Work to complete ▸ State how many lines in the following entries contain the word "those". No other output.

*** Data for this task ***

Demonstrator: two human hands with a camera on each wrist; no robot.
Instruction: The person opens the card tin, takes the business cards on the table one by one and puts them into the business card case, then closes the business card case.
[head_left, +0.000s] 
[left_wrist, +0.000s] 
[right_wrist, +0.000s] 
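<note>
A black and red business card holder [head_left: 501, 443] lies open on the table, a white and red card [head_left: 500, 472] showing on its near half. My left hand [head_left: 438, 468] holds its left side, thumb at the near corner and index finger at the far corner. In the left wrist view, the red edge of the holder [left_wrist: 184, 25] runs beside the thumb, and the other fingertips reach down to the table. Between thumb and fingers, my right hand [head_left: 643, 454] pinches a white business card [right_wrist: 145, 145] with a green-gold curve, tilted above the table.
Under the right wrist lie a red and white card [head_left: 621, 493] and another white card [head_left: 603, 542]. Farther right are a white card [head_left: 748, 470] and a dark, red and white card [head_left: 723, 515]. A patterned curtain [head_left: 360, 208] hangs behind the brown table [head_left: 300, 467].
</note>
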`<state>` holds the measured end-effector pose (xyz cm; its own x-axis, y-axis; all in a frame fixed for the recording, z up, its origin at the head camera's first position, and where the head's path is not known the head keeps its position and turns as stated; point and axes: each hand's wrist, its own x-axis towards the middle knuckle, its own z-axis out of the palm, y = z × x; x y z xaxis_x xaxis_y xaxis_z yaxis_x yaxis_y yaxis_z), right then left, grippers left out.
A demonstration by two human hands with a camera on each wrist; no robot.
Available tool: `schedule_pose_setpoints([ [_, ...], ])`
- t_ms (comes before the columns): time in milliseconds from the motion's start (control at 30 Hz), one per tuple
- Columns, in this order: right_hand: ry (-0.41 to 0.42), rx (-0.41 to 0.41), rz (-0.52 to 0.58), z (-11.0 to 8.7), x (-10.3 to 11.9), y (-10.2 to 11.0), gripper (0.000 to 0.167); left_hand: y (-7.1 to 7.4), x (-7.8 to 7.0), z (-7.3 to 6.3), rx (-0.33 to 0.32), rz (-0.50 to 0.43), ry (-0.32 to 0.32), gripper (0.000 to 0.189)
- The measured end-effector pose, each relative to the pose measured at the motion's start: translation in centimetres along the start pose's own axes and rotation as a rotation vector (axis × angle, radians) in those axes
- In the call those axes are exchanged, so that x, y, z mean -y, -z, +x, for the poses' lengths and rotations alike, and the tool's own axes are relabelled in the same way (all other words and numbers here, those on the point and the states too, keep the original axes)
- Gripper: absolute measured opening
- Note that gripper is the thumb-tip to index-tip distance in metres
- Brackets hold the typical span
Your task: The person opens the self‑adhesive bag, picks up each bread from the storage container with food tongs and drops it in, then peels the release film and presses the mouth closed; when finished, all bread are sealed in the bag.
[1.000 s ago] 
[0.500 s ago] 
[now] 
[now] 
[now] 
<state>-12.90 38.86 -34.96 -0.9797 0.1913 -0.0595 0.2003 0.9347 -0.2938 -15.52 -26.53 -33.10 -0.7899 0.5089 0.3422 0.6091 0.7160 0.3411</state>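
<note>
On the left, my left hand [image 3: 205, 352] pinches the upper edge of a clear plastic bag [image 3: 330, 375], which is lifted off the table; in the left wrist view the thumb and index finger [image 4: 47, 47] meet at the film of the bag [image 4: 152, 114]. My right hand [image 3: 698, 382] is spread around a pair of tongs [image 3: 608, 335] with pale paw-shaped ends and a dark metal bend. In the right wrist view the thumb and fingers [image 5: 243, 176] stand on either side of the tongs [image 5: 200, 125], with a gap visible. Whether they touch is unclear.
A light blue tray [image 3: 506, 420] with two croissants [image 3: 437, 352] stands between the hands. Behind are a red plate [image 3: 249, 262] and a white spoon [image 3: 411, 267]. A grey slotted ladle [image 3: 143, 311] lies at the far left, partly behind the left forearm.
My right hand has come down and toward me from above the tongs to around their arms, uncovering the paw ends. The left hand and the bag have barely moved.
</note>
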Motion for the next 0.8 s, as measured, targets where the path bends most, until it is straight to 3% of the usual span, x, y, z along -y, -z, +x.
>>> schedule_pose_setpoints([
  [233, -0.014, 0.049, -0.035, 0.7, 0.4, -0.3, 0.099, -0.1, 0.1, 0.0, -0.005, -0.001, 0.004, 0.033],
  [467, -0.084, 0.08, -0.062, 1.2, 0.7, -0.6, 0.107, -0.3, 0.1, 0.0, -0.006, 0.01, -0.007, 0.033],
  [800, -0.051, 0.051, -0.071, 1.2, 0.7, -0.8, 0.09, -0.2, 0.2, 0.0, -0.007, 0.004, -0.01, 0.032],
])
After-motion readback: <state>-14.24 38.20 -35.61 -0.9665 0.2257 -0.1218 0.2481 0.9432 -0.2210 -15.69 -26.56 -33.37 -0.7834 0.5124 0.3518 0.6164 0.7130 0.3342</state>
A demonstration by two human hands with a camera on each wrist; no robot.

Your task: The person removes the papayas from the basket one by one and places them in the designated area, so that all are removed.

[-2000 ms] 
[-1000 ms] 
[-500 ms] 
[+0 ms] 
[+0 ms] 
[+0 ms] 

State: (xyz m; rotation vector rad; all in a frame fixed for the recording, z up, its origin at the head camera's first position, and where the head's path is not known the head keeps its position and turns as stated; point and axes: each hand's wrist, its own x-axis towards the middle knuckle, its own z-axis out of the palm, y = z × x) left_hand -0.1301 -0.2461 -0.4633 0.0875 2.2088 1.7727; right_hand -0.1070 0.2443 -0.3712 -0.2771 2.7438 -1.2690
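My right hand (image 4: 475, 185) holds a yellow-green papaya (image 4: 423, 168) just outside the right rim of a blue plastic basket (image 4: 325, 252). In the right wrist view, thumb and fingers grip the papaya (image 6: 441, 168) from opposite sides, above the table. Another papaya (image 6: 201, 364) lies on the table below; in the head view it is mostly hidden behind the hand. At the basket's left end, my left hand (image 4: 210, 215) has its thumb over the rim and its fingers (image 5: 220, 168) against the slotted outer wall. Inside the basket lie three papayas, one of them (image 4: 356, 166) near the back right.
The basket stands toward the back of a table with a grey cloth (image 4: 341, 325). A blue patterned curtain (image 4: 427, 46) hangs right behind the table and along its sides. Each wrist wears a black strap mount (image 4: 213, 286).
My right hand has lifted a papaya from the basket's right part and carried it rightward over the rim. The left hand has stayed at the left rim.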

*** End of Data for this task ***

Response box ▸ 2